New Interfaces for Musical Expression

Plasmic Reflection

Ella Dagan Peled, Jamie Charry

A reflective, internal experience through light and sound.

Description

This project will consist of a body sized mirror that will react to the users hand. It will greet the user, and begin to pulse, creating a meditative light and soundscape. and reflect their pulse through light and sound. The lights will pulse softly with the user's heartbeat, accompanied by a drum beat. It's meant to be a personal meditative experience.

Classes

Introduction to Physical Computing

Assistive Robot

Rubin Huang, Luke Kao

Embrace is an assistive robot for seniors and disabled to improve their life quality and safety using connected sensors, telecommunication technology and artificial intelligence.

https://vimeo.com/145588267

Description

One out of three older adults in the US falls each year. According to Journal of Physical Therapy, walker aids users linked to higher risk of falls. Embrace is our response to how might we improve the safety for seniors who is using walker aid? An assistive robot in the form of a walker aid.

• FALL PREVENTING: The sensors detect user's signal before falling and give live voice feedback. The Al system of Embrace learns the walking pattern of the user and teaches the user how to walk safer.

• FALL DETACTING: We used multiple ways to determine whether the user falls over. When it happens, the robot sends alert to families or emerging care nearby.

• LIFE-QUALITY IMPROVING: We also incorporated telecommunication technology to make the robot communicates with other household devices.

Classes

Developing Assistive Technologies

Wave Stand

Koen Holtkamp

Can we convey a sense of space, movement, time or even effect a persons brain wave patterns purely through haptic stimulation?

http://www.koenholtkampitp.com/?p=654

Description

Stemming from the question of what would happen if you took the music away and were just left with the vibration of sound : many of my recent projects have been focused on the physical sensation of inaudible sound vibrations to explore what sort of information can be conveyed purely through haptic stimulation. From putting field recordings in boxes to try and translate a sense of actual acoustic space or movement : to composing sine waves for a platform that the user stands on, these interactions are meant to be felt rather then heard.

'Wave Stand' is the latest iteration of this process. It consists of a simple wooden platform that the user stands on and feels a composition of pure sine waves below the range of human hearing coming up through their feet. Through the pieces seven minutes the tuning and density of the sine waves changes gradually over time in an attempt to dynamically but subtly shift a persons consciousness through various states such as meditative contemplation and anxiety

Classes

Cooking With Sound

Spitshield

Melissa Jinu Kang, Songee Hahn

Spitshield is an unique device that detects volume of saliva when people talk and projects facial deformation of listener based on amount of spit.

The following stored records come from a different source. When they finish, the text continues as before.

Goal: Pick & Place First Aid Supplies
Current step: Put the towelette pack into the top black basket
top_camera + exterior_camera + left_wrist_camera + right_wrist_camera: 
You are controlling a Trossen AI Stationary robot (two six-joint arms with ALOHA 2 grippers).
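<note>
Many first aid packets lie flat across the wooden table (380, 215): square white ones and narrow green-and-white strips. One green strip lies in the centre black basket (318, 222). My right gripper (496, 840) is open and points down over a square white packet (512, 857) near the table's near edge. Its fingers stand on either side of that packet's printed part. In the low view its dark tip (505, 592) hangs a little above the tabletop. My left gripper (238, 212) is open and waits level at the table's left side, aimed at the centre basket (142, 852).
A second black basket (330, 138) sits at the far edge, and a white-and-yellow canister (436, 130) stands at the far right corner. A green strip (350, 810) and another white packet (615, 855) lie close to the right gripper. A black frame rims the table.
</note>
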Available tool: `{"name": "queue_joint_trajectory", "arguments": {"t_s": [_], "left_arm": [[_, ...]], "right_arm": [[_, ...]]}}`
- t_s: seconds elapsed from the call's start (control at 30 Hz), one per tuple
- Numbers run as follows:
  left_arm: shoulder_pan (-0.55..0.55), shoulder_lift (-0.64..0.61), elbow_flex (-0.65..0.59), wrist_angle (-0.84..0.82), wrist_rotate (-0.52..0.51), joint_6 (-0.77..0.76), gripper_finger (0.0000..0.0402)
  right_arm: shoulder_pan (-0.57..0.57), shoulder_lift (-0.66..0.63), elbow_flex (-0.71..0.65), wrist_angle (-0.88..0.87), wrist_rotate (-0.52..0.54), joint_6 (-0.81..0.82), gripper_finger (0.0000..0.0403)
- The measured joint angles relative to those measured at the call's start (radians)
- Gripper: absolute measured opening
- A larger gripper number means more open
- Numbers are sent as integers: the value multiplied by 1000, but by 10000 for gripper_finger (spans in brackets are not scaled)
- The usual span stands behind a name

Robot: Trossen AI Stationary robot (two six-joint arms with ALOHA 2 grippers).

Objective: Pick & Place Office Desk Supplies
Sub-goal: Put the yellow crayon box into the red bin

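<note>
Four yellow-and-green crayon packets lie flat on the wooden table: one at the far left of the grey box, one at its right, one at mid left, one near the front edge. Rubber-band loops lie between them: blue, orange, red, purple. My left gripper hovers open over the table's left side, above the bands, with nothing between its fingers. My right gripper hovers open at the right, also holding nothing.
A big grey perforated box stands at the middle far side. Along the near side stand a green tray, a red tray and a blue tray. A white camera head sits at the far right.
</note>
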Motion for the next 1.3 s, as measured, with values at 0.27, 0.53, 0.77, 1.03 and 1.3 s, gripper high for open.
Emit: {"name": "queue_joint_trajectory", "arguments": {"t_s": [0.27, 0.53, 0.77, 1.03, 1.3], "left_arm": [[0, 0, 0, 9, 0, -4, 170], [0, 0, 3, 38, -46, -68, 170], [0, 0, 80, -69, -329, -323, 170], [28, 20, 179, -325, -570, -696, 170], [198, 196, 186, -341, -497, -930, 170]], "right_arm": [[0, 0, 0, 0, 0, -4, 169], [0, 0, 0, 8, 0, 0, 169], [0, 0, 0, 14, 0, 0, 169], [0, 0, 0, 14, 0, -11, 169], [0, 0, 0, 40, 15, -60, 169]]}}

https://docs.google.com/presentation/d/1IJ8aIespzBt5EVFsdm6K9De-ZUI7DyqOoxLFzJz8gV4/edit?usp=sharing

Description

The idea for Spitshield is inspired from the unpleasant feeling when we have a conversation with someone who spits. While Spitshielded detects the volume of spits, it projects a deformed version of the listener's face on the screen, based on the amount of saliva. This will keep people away from getting sprayed and allow speakers to recognize they are spitting.